|Blood cells were genetically modified to glow with green fluorecence when they converted to stem cells|
A new type of stem cell and a new moniker: STAP cells. It seem like every news outlet in the county ran a story about Stimulus-Triggered Acquisition of Pluripotentcy (STAP) cells, which in essence are stem cells created by stressing adult cells. You probably remember the stories from the headlines which tended to mix bits of hype like “breakthrough” and “game-changer” with phrases like “cells given an acid bath” or “tortured cells.” Both halves of those headlines need a bit of a reality check.
Two great teams worked together on the research, one at the Riken Institute in Japan and one in Boston at Harvard affiliated Brigham and Women’s Hospital. They clearly created embryonic-like stem cells from adult tissue using a very novel method. It may turn out to be a game-changing breakthrough, but it is too early to tell. The touted increase in efficiency seems largely due to using cells from newborn mice. When they tried it with older adult tissue, it worked but the efficiency dropped greatly. Second, the cells could only be kept alive in the lab for a couple weeks, much different, and much less useful, than embryonic stem cells that can be kept alive forever. Last, the new process was much faster than traditional iPS type of reprogramming adult tissue, 30 minutes versus weeks, but we don’t know what additional changes or mutations the process created. Then there is the perennial issue that it is always hard to get the same results in human cells as in mice. So, much work remains to be done.

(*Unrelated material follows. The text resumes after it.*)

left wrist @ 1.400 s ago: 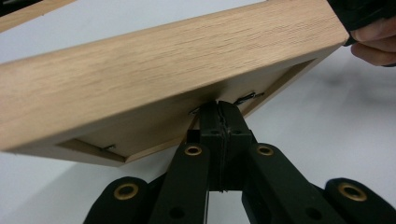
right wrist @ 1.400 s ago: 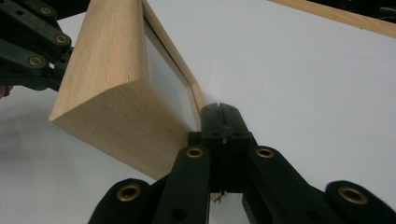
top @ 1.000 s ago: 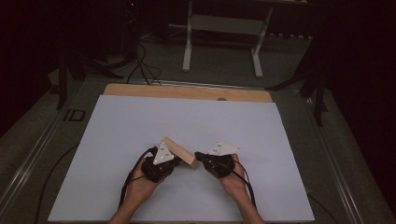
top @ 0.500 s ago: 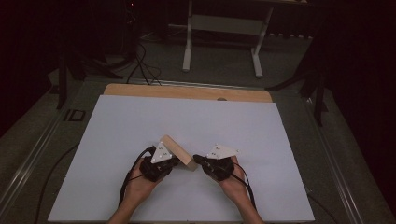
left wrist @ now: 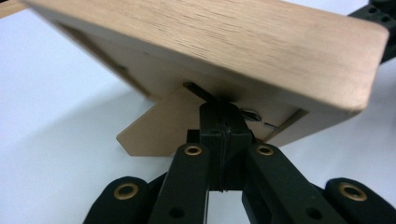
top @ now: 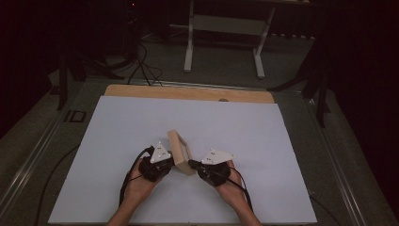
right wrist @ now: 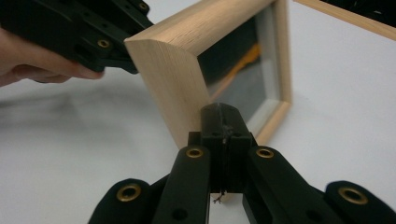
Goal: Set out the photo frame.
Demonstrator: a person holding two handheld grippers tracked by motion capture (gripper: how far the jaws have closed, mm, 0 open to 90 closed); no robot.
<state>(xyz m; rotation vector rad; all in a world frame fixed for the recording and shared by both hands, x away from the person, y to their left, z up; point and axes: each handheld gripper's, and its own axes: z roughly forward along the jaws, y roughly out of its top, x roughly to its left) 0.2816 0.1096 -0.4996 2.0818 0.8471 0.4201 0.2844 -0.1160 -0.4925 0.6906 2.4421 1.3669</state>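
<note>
On the white table (top: 117,141), both closed claws (top: 170,163) (top: 191,164) flank the wooden frame (top: 180,151), now stood more upright.

Both hand-held grippers low, jaws pressed together

The left hand-held gripper (top: 165,162) sits in the left hand (top: 139,181), its tip angled toward the middle; the right hand-held gripper (top: 194,165) sits in the right hand (top: 230,186), tip pointing leftward toward the other. Both forearms come in from the near edge, converging. In each gripper view the black jaws meet with no gap.
</note>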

The cells were stressed, but hardly tortured. The acid was weaker than table vinegar and weaker than the acid in your stomach, which raises the issue of why don’t the cells in your stomach convert to stem cells.
The news section of the journal Science did a pretty lay-accessible analysis of the work that points out the reasons for the excitement as well as some of the caveats. Since the original paper appeared in Nature, the highly competitive Science feeling obligated to address it does lend credence to its potential importance. Most news outlets ran with the Associated Press version, and the writer at the Boston Globe found some interesting narrative about how the discovery happened.
If you want a refresher on the concept of reprogramming adult cells to become stem cells watch our video on creating iPS cells.
Could 2014 be the year of 3D bioprinting? Yahoo posted a story about a report from a market research firm that predicts 3D bioprinting of human organs will soon become a reality. By my definition of “soon” that is a gross overstatement, but the field is making more rapid progress than I would have guessed even a couple years ago. The piece does mention the work of Organovo that is not currently planning to make whole organs. They are making bits of organ, say some liver tissue that could be used to test drugs for liver toxicity. Liver cells created from iPS reprogramming have already proven better than mice at predicting drug toxicity. But those cells in a simple layer will, in turn, probably turn out to be inferior to complex 3D liver tissue created by a printer.
A better way to get the lung cells you want. An old colleague that wrote for me at Harvard posted a nice narrative on the Boston Children’s Hospital’s Vector blog about a team there solving a piece of the problem of how you get stem cells to become the desired cells in a complex tissue like lung. They did what many in the field now are doing: asked what happens in the body on a day-to-day basis. They isolated a pathway that is activated when the lung is injured. That pathway directs the native stem cells to become specific kinds of cells. They then took the next step of finding ways to manipulate the pathway to enhance the repair mechanism. Getting our own cells to do a better job often seems like a better option than giving donor cells.